--- Task to carry out ---
From the entries below, retype only the lines from the one with "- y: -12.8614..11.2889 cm" through the one with "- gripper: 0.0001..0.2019", exactly as written.

───── Records for the exercise ─────

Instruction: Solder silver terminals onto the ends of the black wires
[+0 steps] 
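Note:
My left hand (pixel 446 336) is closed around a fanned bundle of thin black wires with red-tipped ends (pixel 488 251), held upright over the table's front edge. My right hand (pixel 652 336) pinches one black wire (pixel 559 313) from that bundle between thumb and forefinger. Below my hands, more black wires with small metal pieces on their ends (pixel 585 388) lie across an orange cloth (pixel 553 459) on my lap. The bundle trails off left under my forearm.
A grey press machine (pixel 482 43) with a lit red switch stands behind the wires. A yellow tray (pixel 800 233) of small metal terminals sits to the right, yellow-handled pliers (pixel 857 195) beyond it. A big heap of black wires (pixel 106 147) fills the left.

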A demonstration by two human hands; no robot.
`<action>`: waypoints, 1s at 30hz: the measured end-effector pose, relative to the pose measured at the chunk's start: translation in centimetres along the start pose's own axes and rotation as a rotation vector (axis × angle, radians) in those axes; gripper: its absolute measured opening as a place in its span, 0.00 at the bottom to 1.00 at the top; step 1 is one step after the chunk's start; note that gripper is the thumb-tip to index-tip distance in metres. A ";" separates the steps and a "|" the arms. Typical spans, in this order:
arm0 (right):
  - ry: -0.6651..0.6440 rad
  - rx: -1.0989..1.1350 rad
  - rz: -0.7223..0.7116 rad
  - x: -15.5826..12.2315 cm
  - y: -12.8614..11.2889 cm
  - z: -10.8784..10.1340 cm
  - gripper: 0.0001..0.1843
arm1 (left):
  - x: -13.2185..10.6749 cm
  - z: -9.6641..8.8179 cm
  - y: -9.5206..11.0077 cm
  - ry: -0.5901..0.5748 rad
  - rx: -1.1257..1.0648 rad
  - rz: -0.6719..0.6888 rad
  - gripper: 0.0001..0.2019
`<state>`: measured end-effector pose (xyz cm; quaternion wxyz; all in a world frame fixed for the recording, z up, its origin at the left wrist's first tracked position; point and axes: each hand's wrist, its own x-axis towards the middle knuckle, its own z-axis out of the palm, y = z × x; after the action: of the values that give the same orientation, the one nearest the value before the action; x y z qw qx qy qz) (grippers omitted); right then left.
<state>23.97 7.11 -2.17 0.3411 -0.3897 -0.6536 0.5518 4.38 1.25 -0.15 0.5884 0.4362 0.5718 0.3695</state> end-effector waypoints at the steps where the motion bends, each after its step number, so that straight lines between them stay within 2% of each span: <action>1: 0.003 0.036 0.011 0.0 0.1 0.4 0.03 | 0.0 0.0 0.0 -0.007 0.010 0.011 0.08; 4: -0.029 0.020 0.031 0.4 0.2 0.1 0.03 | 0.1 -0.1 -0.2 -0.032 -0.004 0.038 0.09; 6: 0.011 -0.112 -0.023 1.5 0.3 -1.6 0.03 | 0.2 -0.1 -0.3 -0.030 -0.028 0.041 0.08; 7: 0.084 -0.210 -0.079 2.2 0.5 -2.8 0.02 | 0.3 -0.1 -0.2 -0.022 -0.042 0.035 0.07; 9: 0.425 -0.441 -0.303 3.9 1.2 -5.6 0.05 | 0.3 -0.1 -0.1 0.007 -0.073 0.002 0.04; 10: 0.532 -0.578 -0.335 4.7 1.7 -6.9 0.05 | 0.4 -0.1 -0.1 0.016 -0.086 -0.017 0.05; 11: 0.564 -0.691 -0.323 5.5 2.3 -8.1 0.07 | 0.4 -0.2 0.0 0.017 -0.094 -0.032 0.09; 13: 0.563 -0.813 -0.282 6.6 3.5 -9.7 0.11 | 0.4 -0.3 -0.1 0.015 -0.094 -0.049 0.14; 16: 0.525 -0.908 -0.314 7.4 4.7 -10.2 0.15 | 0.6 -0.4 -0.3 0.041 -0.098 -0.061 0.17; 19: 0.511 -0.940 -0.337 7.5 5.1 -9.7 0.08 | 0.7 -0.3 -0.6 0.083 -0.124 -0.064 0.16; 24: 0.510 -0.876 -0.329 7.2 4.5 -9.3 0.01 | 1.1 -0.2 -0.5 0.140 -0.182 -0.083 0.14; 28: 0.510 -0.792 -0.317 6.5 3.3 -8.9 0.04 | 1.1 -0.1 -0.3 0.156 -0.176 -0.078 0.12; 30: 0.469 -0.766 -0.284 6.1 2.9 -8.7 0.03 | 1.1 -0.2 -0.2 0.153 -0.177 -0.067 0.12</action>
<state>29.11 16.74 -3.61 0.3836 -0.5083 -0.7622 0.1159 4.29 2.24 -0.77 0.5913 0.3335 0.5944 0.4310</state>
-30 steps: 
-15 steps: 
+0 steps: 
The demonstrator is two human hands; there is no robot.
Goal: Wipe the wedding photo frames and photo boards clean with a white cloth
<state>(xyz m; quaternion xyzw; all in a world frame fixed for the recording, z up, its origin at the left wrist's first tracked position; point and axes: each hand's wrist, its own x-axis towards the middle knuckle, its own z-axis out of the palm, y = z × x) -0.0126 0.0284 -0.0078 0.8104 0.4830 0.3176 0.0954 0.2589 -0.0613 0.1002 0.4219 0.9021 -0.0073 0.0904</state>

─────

--- Solution to the exercise ---
  - y: -12.8614..11.2889 cm
  - z: -10.8784..10.1340 cm
  - gripper: 0.0001..0.1843
arm1 (left):
  - x: -13.2185..10.6749 cm
  - z: -9.6641..8.8179 cm
  - y: -9.5206..11.0077 cm
  - ry: -0.5901..0.5748 rad
  - rx: -1.1257..1.0648 rad
  - rz: -0.6719..0.6888 rad
  - gripper: 0.0001..0.2019

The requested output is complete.